# PROBLEM TO SOLVE
Only the lines from the one containing "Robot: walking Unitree" through the last line of the material should be copied, exactly as written and without pictures.
•••••
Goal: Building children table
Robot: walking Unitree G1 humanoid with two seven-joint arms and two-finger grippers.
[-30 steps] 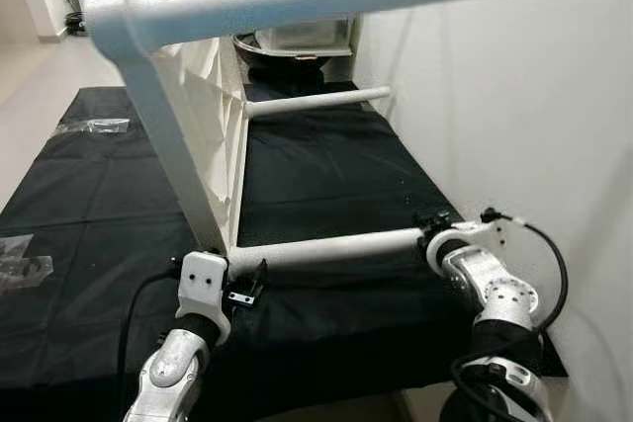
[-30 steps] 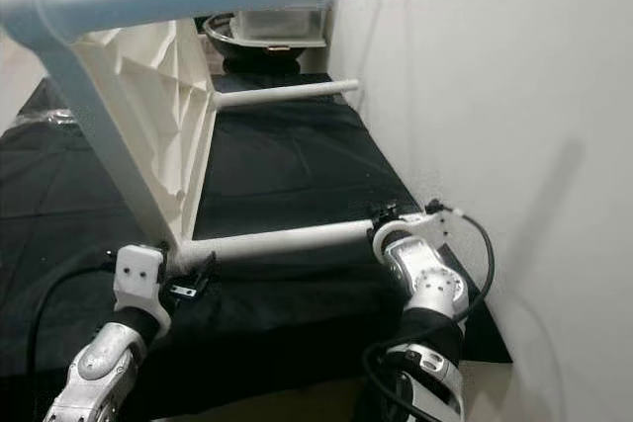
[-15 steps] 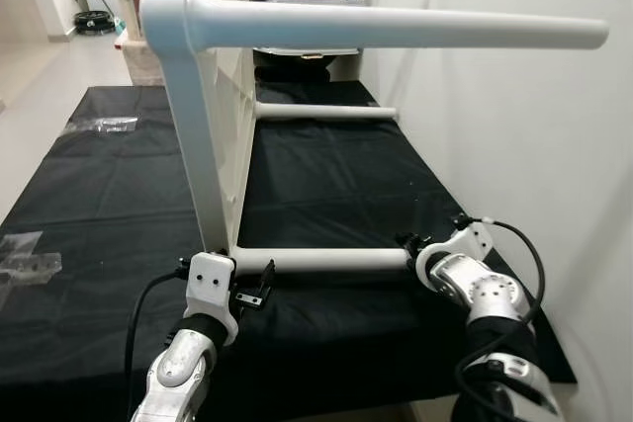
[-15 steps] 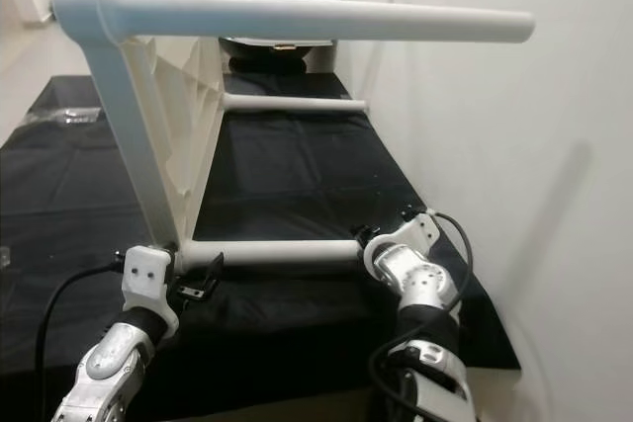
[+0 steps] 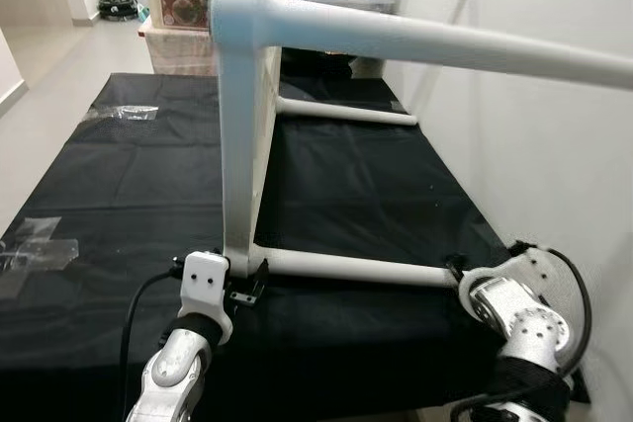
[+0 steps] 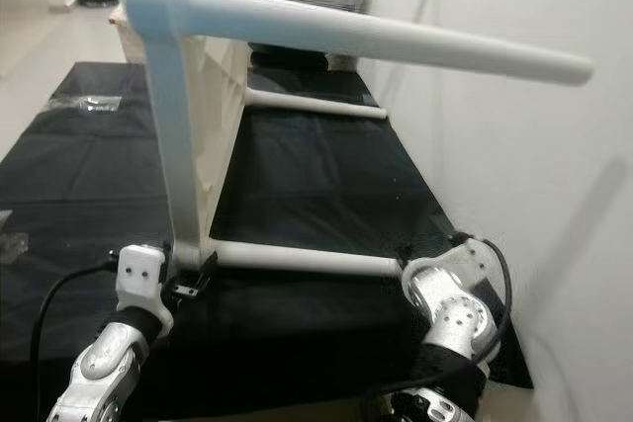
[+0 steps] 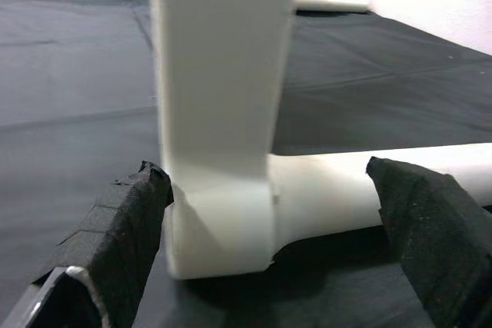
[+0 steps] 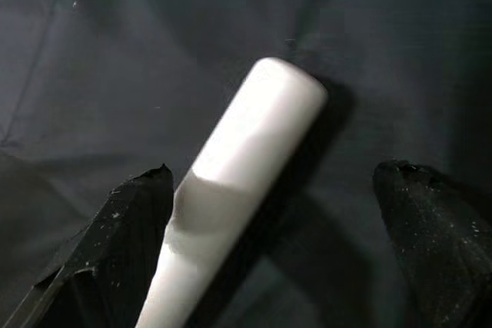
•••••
# SOLUTION TO THIS EXERCISE
Robot: walking Unitree G1 humanoid with two seven-joint arms and two-finger grippers.
[-30 steps] 
[-30 steps] 
[-15 steps] 
[-15 steps] 
[+0 steps] 
[+0 steps] 
[+0 steps] 
[+0 steps] 

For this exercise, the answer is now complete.